AVAILABLE DATA:
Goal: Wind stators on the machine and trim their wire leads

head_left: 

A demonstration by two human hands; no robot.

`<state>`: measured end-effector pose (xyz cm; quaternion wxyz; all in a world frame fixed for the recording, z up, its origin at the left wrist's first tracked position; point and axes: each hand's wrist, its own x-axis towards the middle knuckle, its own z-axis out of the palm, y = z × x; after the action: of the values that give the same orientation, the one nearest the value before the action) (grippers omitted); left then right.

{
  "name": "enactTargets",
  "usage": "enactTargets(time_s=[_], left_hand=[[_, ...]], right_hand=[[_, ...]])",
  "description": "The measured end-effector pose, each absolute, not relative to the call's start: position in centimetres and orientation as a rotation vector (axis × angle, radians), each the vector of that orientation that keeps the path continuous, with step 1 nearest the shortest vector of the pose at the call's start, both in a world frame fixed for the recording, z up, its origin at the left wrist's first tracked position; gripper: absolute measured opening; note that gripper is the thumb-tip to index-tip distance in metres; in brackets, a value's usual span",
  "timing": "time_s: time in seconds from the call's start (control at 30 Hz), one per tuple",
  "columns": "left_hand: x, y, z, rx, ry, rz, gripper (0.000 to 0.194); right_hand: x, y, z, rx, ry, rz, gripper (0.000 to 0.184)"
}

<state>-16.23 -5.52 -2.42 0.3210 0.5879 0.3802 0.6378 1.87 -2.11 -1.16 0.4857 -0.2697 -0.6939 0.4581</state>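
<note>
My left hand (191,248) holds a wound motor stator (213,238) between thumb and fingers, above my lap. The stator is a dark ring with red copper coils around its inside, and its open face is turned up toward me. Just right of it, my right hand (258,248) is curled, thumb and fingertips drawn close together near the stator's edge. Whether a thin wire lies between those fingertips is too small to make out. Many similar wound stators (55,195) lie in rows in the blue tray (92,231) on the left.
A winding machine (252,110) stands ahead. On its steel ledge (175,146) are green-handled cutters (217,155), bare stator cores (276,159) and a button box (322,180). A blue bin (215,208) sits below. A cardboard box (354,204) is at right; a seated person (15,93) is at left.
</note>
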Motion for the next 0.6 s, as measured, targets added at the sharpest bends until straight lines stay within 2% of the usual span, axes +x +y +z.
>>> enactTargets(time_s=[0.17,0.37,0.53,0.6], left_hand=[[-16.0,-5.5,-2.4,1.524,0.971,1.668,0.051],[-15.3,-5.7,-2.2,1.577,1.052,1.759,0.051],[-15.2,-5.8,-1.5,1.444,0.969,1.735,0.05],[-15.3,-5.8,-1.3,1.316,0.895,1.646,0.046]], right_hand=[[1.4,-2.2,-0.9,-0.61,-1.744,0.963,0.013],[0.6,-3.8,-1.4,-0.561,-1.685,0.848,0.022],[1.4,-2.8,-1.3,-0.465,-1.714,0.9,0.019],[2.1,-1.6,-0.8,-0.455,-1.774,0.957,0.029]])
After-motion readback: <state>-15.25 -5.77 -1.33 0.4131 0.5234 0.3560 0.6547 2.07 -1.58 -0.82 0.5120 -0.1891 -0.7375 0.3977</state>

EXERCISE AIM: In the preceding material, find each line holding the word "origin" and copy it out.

ANSWER FOR THIS EXERCISE:
`<state>`: measured end-effector pose (xyz cm; quaternion wxyz; all in a world frame fixed for the recording, z up, its origin at the left wrist's first tracked position; point and axes: each hand's wrist, its own x-axis towards the middle knuckle, its own z-axis out of the palm, y = z × x; after the action: of the values that give the same orientation, the one nearest the value before the action) (grippers omitted); left then right.
  "description": "The measured end-effector pose, each absolute, not relative to the call's start: position in centimetres and orientation as a rotation vector (axis × angle, radians), each the vector of that orientation that keeps the path continuous, with step 1 nearest the shortest vector of the pose at the call's start, both in a world frame fixed for the recording, z up, its origin at the left wrist's first tracked position; gripper: absolute measured opening; note that gripper is the thumb-tip to index-tip distance in metres; in brackets, a value's usual span",

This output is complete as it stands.